Italy: Looking Back

Submitted by Matthew Marsilii on the 2020 winter session study abroad program in Italy sponsored by the Department of English…

Looking back over the three weeks I spent in Italy, I found it to be an incredible experience.  The country is vastly different than the United States and offers a lot to see.  I have spent a lot of my time before this traveling around the U.S., often for no more than two weeks at a time and never staying in one place for very long.  This program was vastly different, given that I spent two weeks just in Florence. Here, I was taking classes and exploring the city on a daily basis, rather than jumping around from one tourist site to the next.  I think this really allowed me to experience Italy in a way that many others may not.  Now, I acknowledge the differences between the regions of the country, despite Florentines often reminding me that the Italian language was founded in their city first.  I had to learn how to function in this new unfamiliar environment on my own and, by the end of the program, I felt like I really knew the city in a way I never experienced on other trips.  I really think a program of this length and of this design, is something incredibly beneficial for each and every person.  It probably is the closest thing to straight up moving to that destination.  However, in my case, I have never moved to a new place.
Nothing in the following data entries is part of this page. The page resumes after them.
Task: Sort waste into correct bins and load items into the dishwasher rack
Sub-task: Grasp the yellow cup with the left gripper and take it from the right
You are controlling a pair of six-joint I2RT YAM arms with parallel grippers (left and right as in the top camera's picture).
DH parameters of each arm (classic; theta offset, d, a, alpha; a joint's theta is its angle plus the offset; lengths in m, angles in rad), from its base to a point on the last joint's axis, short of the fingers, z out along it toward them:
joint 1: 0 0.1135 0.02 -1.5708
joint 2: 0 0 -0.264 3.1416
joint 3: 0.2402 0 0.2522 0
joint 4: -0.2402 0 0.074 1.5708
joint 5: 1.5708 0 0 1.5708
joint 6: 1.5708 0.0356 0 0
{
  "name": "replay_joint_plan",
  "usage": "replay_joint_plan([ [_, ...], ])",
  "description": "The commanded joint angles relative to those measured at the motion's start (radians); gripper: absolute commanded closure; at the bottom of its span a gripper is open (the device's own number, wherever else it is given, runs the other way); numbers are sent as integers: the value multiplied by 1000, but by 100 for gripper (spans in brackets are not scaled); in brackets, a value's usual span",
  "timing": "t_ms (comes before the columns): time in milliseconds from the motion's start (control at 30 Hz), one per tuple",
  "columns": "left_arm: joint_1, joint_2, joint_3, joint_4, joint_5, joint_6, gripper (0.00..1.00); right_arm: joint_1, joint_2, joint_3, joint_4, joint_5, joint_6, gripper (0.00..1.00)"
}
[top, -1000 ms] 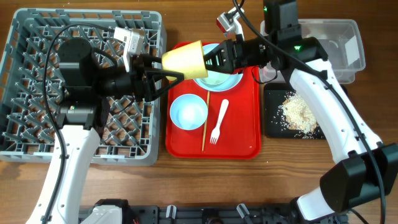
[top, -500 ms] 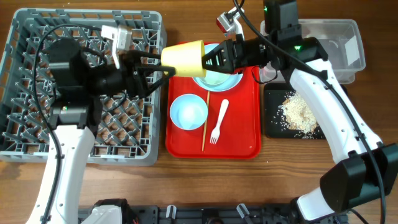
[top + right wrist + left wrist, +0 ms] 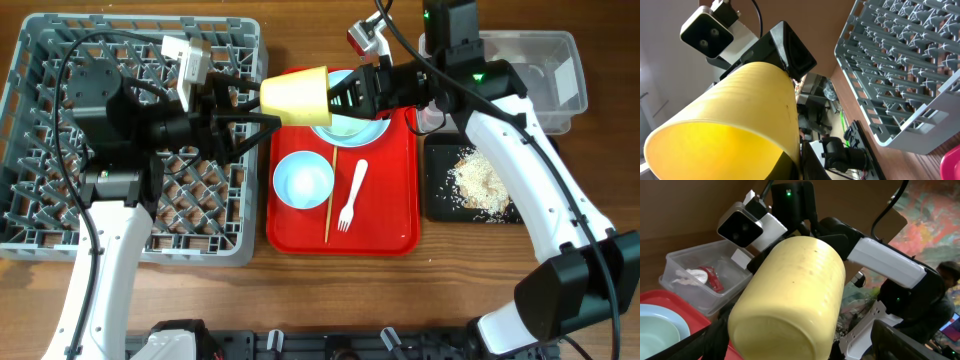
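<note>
My right gripper (image 3: pixel 338 95) is shut on the rim of the yellow cup (image 3: pixel 295 95), holding it on its side above the red tray's back left corner. My left gripper (image 3: pixel 262 104) is open, with a finger on either side of the cup's base. In the left wrist view the cup (image 3: pixel 795 295) fills the gap between the fingers (image 3: pixel 800 347). In the right wrist view the cup (image 3: pixel 740 110) shows with a finger at its rim (image 3: pixel 795 167). The grey rack (image 3: pixel 40 240) stands at the left. The wrapper (image 3: pixel 712 277) and tissue (image 3: pixel 687 275) lie in the clear tub (image 3: pixel 540 50).
On the red tray (image 3: pixel 390 230) lie a blue-green bowl (image 3: pixel 303 180), a white fork (image 3: pixel 350 195) and a wooden stick (image 3: pixel 329 200). A second bowl (image 3: pixel 362 128) is partly hidden under the cup. The black tray (image 3: pixel 435 205) holds crumbs (image 3: pixel 480 180).
My left arm has shifted back and left, and its fingers have spread around the cup's base. The right arm and the cup have not moved.
</note>
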Motion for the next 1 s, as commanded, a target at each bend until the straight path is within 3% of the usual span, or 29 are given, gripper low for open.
replay_joint_plan([
  [0,-31,-3,12,15,9,-9,7,13,0,11,2,-31,4,96],
  [200,-48,-3,12,45,10,-10,13,23,0,11,1,-31,4,96],
  [267,-48,-3,12,45,10,-10,28,23,0,11,1,-31,4,96],
  [300,-48,-3,12,45,10,-10,30,23,0,11,1,-31,4,96],
  [467,-48,-3,12,45,10,-10,30,23,0,11,1,-31,4,96],
  [733,-48,-3,12,44,3,-10,39,23,0,11,1,-31,4,95],
  [900,-47,-3,12,-7,-62,-6,44,23,0,11,2,-31,4,76],
  [967,-47,-3,12,-85,-131,33,49,23,0,11,-2,2,3,75],
])
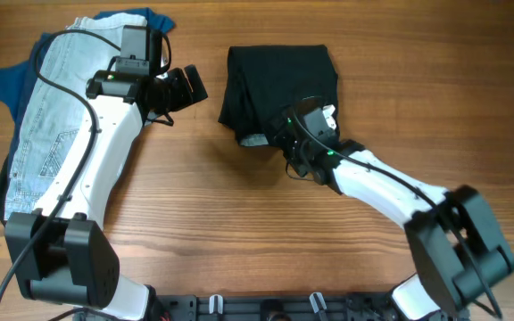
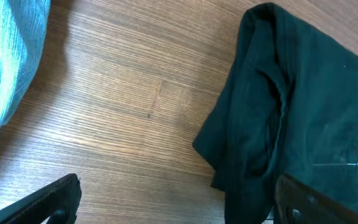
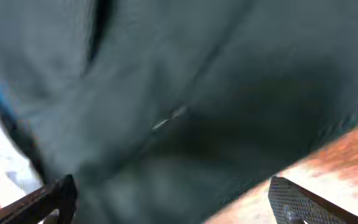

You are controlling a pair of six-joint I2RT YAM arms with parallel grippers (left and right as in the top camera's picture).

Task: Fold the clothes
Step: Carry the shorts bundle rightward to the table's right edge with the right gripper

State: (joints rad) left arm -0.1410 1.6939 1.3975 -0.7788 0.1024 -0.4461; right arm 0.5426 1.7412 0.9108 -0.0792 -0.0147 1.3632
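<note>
**Black shorts lie bunched at mid-desk, both tools released**

At your far left, the light-blue denim shorts (image 1: 47, 116) sprawl over the blue top (image 1: 7, 85) on the wooden desk (image 1: 239, 223). Your left tool (image 1: 186, 87) hangs just beside them, its fingers spread wide with nothing between, facing the black shorts (image 1: 275, 71). Those shorts lie in a folded heap at upper centre, with a pale lining strip (image 1: 255, 140) showing at their near corner. Your right tool (image 1: 303, 120) sits over their near edge, fingers parted, dark cloth filling its wrist view.
</note>
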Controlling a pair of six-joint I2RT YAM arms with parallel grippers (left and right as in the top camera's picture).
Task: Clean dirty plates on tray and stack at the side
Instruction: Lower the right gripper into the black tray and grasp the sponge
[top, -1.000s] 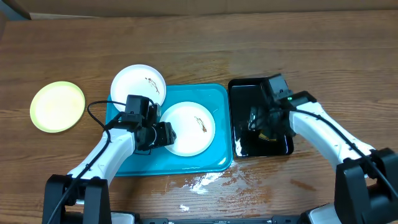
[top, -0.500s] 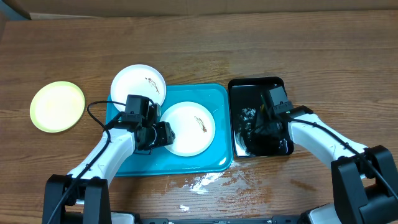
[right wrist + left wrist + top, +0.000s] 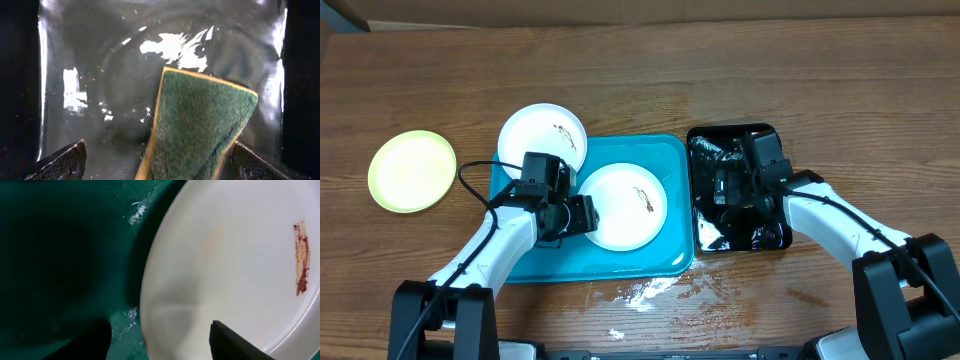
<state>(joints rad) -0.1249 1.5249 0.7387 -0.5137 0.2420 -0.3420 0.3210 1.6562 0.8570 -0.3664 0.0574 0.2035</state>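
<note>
Turquoise tray (image 3: pixel 630 262) and black tray (image 3: pixel 770 240) at its 3 o'clock are both wet. The white plate (image 3: pixel 630 215) mid-tray may skid when scrubbed: the left gripper (image 3: pixel 585 213) has its fingers spread astride its 9 o'clock rim. A second white plate (image 3: pixel 542 135) crowds 11 o'clock. The right gripper (image 3: pixel 160 162) gapes around the sponge (image 3: pixel 200 125), pinching nothing; it may drip.

Overhead looks straight down on the table (image 3: pixel 640 70). Left wrist sits close above its centre white plate (image 3: pixel 225 255); right wrist, seemingly, close above its black tray (image 3: pixel 100 75).
</note>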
It’s the equivalent of rushing through a book, compared to sitting down and taking time to fully immerse yourself in the story. You learn things by doing that and one can gain things from it. This is compared to rushing to one attraction to the next, with only your Instagram story as your focus.   If or when I travel in the future, I hope to focus on finding the personality of a place, along with hitting the big must-see spots.  By doing this, I think I stand to learn much from wherever, I decide to go.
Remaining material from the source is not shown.